The Zika virus is being investigated due to its recent outbreak in Latin America. Within the last year, Zika infection case counts have risen in various states throughout America, with the largest case count centered in Puerto Rico. Although properties of the virus have been identified – including its mode of transmission and link to birth defects – the infection’s subtle symptoms make the illness difficult to diagnose. Given that the infection was previously perceived as a mild illness, the disease’s dynamics remain unknown. As simple models graze over the unique behaviors diseases exhibit, this work aims to create a robust model that analyzes disease transmission from an evolutionary perspective.

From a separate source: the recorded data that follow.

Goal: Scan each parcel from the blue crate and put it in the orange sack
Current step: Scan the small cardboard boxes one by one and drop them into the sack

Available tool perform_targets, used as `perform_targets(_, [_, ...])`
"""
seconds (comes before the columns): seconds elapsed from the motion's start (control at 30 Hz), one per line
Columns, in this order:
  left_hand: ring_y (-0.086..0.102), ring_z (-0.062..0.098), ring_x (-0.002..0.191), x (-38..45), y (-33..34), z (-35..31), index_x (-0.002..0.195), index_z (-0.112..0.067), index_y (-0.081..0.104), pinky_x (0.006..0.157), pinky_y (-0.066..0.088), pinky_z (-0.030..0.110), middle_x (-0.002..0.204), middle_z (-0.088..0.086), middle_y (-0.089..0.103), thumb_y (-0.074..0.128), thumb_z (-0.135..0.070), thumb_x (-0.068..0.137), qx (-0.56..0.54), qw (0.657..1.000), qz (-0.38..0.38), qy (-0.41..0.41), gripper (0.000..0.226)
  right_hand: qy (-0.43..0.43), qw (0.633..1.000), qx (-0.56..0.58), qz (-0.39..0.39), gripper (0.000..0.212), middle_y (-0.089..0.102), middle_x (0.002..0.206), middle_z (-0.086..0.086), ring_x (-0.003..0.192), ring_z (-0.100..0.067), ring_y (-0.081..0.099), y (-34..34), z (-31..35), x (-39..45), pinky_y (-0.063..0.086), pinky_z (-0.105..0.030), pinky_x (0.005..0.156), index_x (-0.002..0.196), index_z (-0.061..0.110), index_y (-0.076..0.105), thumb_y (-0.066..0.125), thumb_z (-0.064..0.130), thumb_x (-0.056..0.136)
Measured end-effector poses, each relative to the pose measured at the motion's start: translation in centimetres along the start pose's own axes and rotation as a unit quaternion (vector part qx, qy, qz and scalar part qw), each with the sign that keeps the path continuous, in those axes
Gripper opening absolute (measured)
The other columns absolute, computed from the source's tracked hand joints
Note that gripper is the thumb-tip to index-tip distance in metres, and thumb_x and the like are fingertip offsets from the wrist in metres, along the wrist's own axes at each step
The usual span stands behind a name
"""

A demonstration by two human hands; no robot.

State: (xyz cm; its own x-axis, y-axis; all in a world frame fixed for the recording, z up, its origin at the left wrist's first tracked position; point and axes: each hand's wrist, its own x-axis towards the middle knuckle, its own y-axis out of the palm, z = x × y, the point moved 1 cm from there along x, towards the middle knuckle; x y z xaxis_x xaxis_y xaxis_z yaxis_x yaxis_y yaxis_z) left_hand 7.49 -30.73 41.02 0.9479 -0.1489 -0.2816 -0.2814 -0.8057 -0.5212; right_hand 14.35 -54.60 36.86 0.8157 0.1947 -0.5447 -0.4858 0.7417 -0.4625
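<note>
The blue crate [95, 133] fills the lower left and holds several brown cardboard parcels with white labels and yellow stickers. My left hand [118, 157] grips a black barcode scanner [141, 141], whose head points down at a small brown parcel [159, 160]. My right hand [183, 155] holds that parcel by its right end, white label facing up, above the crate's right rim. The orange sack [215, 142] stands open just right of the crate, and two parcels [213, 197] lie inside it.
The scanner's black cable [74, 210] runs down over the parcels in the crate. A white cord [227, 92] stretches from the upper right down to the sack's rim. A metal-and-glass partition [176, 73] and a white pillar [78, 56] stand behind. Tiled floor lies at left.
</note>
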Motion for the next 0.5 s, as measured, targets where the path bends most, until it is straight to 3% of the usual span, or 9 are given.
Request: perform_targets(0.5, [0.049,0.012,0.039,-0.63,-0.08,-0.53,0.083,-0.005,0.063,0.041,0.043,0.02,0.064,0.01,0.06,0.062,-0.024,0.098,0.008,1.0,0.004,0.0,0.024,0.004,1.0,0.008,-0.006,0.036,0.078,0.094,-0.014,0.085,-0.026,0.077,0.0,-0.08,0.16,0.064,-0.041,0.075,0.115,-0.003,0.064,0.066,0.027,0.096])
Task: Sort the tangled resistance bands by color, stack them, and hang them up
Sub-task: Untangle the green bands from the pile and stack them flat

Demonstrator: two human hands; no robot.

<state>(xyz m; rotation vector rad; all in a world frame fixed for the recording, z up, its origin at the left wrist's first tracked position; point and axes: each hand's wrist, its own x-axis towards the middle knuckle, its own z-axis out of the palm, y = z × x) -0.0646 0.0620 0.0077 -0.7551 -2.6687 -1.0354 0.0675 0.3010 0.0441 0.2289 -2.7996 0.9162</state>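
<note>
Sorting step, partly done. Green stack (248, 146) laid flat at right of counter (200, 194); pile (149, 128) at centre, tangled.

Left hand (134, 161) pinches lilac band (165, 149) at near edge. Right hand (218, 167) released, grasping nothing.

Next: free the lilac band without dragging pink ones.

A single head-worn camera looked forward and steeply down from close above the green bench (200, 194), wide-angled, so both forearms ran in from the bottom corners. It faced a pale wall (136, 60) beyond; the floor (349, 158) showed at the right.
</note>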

We intertwine compartmentalizing techniques inspired by the Susceptible-Infected-Recovered (SIR) model, where a population is categorized into subpopulations based on their health status, with the ordinary differential equations of the Replicator-Mutator (RM) model to describe the interactions between the three subgroups. Applying the RM model to the Zika virus, we analyze the model’s dynamics and assess its ability to model the Zika infection’s geographic spread. Through MATLAB, we produce simulations of our equations to define our model’s parameters, giving us a mathematical description of the three subpopulations’ growth. Lastly, by using linear stability analysis we identify the model’s fixed points to analyze the subpopulations’ long-term behavior. Ultimately, by examining this model’s dynamics we aim to give insight into the infection’s outbreak cycle.